Task instructions: Take the records underneath and set them down exactly.

Material for this exercise:
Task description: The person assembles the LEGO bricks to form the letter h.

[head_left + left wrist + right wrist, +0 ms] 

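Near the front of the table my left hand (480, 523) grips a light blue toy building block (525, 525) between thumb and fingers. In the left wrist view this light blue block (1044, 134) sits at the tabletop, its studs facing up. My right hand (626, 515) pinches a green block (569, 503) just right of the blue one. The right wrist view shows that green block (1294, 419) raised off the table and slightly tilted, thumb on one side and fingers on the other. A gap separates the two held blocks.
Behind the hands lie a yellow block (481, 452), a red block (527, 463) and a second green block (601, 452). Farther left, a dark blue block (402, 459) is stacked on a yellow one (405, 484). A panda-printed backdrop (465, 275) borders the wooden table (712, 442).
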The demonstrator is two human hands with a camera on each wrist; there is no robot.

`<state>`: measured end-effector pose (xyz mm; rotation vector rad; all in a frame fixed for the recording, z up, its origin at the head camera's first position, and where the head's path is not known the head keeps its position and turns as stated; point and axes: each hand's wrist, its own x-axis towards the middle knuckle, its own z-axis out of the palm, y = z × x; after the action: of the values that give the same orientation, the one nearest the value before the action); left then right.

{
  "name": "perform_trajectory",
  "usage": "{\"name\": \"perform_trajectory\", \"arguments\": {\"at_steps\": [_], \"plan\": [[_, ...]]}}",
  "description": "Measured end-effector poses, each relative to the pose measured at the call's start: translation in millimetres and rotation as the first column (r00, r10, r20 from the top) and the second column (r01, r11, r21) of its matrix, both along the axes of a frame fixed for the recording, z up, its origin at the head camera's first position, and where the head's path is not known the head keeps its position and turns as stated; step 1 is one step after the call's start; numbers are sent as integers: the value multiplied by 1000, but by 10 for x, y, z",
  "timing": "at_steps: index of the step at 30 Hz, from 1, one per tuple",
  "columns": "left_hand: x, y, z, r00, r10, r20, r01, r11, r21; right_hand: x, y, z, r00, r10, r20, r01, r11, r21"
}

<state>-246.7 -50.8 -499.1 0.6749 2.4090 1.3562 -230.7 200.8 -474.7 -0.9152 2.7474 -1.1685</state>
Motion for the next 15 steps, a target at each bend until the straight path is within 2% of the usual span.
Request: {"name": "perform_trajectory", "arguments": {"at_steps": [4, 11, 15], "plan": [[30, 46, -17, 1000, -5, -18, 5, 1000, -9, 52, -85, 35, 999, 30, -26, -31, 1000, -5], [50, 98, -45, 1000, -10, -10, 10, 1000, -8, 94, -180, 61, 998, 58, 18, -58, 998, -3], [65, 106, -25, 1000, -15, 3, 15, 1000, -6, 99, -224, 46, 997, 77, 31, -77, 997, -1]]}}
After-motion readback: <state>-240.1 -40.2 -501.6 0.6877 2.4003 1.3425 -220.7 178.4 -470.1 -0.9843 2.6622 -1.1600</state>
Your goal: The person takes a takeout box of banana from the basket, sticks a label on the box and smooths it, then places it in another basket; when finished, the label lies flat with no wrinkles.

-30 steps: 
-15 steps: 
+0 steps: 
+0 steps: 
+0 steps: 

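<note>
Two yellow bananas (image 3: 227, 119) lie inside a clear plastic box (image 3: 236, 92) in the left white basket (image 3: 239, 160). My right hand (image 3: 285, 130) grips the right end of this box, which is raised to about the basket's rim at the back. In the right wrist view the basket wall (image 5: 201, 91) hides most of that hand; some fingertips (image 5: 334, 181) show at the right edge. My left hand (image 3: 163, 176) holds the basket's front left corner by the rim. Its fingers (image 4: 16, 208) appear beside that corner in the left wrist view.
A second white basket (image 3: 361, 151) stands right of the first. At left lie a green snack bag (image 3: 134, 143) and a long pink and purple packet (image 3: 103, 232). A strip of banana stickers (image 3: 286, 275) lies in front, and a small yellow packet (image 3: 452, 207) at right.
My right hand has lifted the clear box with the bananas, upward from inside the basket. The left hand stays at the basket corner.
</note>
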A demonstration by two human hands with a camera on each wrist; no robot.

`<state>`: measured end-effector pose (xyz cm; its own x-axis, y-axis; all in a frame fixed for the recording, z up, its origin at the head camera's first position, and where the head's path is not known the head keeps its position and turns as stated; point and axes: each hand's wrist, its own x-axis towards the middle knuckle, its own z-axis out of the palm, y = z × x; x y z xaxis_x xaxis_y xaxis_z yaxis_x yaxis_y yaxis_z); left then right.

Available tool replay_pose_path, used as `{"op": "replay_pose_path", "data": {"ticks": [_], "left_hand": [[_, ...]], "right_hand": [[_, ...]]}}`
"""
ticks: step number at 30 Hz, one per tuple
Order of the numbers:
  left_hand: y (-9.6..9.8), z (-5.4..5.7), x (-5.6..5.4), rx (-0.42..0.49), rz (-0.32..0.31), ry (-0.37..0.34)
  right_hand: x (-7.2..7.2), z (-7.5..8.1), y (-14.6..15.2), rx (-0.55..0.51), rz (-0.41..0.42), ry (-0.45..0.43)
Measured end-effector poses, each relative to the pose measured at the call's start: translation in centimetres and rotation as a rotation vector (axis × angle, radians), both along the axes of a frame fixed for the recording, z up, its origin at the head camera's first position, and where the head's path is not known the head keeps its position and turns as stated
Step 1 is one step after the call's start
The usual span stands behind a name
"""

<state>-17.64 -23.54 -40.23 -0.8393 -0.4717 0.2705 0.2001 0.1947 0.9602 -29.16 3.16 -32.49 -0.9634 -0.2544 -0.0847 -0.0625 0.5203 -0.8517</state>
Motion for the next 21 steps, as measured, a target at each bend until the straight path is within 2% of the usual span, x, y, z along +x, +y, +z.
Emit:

Solution for this problem:
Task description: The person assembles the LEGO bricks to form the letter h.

[head_left + left wrist + right wrist, +0 ms] 

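Near the front of the table my left hand (480, 523) grips a light blue toy building block (525, 525) between thumb and fingers. In the left wrist view this light blue block (1044, 134) sits at the tabletop, its studs facing up. My right hand (626, 515) pinches a green block (569, 503) just right of the blue one. The right wrist view shows that green block (1294, 419) raised off the table and slightly tilted, thumb on one side and fingers on the other. A gap separates the two held blocks.
Behind the hands lie a yellow block (481, 452), a red block (527, 463) and a second green block (601, 452). Farther left, a dark blue block (402, 459) is stacked on a yellow one (405, 484). A panda-printed backdrop (465, 275) borders the wooden table (712, 442).
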The demonstrator is two human hands with a camera on each wrist; there is no robot.

`<state>`: measured end-effector pose (xyz mm; rotation vector rad; all in a frame fixed for the recording, z up, its origin at the head camera's first position, and where the head's path is not known the head keeps its position and turns as stated; point and axes: each hand's wrist, its own x-axis towards the middle knuckle, its own z-axis out of the palm, y = z × x; after the action: of the values that give the same orientation, the one nearest the value before the action); left then right.

{
  "name": "perform_trajectory",
  "usage": "{\"name\": \"perform_trajectory\", \"arguments\": {\"at_steps\": [_], \"plan\": [[_, ...]]}}",
  "description": "Measured end-effector poses, each relative to the pose measured at the call's start: translation in millimetres and rotation as the first column (r00, r10, r20 from the top) and the second column (r01, r11, r21) of its matrix, both along the axes of a frame fixed for the recording, z up, its origin at the head camera's first position, and where the head's path is not known the head keeps its position and turns as stated; step 1 is one step after the call's start; numbers are sent as integers: the value multiplied by 1000, but by 10 for x, y, z",
  "timing": "at_steps: index of the step at 30 Hz, from 1, one per tuple",
  "columns": "left_hand: x, y, z, r00, r10, r20, r01, r11, r21; right_hand: x, y, z, r00, r10, r20, r01, r11, r21"
}

<state>-246.7 -50.8 -499.1 0.6749 2.4090 1.3562 -230.7 200.8 -474.7 -0.9152 2.7474 -1.1685</state>
Motion for the next 15 steps, a target at each bend until the straight path is within 2% of the usual span.
Request: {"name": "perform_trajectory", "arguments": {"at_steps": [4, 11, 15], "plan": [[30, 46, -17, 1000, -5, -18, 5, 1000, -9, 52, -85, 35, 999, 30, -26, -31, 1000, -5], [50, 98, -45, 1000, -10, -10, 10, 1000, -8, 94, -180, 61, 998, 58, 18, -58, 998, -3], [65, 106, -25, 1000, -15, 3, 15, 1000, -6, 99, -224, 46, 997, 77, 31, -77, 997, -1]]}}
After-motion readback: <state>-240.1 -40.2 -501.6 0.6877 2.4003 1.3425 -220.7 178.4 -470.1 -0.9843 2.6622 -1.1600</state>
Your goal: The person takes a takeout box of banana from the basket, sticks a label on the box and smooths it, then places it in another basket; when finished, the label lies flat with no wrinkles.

-30 steps: 
-15 steps: 
+0 steps: 
+0 steps: 
+0 steps: 

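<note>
Two yellow bananas (image 3: 227, 119) lie inside a clear plastic box (image 3: 236, 92) in the left white basket (image 3: 239, 160). My right hand (image 3: 285, 130) grips the right end of this box, which is raised to about the basket's rim at the back. In the right wrist view the basket wall (image 5: 201, 91) hides most of that hand; some fingertips (image 5: 334, 181) show at the right edge. My left hand (image 3: 163, 176) holds the basket's front left corner by the rim. Its fingers (image 4: 16, 208) appear beside that corner in the left wrist view.
A second white basket (image 3: 361, 151) stands right of the first. At left lie a green snack bag (image 3: 134, 143) and a long pink and purple packet (image 3: 103, 232). A strip of banana stickers (image 3: 286, 275) lies in front, and a small yellow packet (image 3: 452, 207) at right.
My right hand has lifted the clear box with the bananas, upward from inside the basket. The left hand stays at the basket corner.
</note>
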A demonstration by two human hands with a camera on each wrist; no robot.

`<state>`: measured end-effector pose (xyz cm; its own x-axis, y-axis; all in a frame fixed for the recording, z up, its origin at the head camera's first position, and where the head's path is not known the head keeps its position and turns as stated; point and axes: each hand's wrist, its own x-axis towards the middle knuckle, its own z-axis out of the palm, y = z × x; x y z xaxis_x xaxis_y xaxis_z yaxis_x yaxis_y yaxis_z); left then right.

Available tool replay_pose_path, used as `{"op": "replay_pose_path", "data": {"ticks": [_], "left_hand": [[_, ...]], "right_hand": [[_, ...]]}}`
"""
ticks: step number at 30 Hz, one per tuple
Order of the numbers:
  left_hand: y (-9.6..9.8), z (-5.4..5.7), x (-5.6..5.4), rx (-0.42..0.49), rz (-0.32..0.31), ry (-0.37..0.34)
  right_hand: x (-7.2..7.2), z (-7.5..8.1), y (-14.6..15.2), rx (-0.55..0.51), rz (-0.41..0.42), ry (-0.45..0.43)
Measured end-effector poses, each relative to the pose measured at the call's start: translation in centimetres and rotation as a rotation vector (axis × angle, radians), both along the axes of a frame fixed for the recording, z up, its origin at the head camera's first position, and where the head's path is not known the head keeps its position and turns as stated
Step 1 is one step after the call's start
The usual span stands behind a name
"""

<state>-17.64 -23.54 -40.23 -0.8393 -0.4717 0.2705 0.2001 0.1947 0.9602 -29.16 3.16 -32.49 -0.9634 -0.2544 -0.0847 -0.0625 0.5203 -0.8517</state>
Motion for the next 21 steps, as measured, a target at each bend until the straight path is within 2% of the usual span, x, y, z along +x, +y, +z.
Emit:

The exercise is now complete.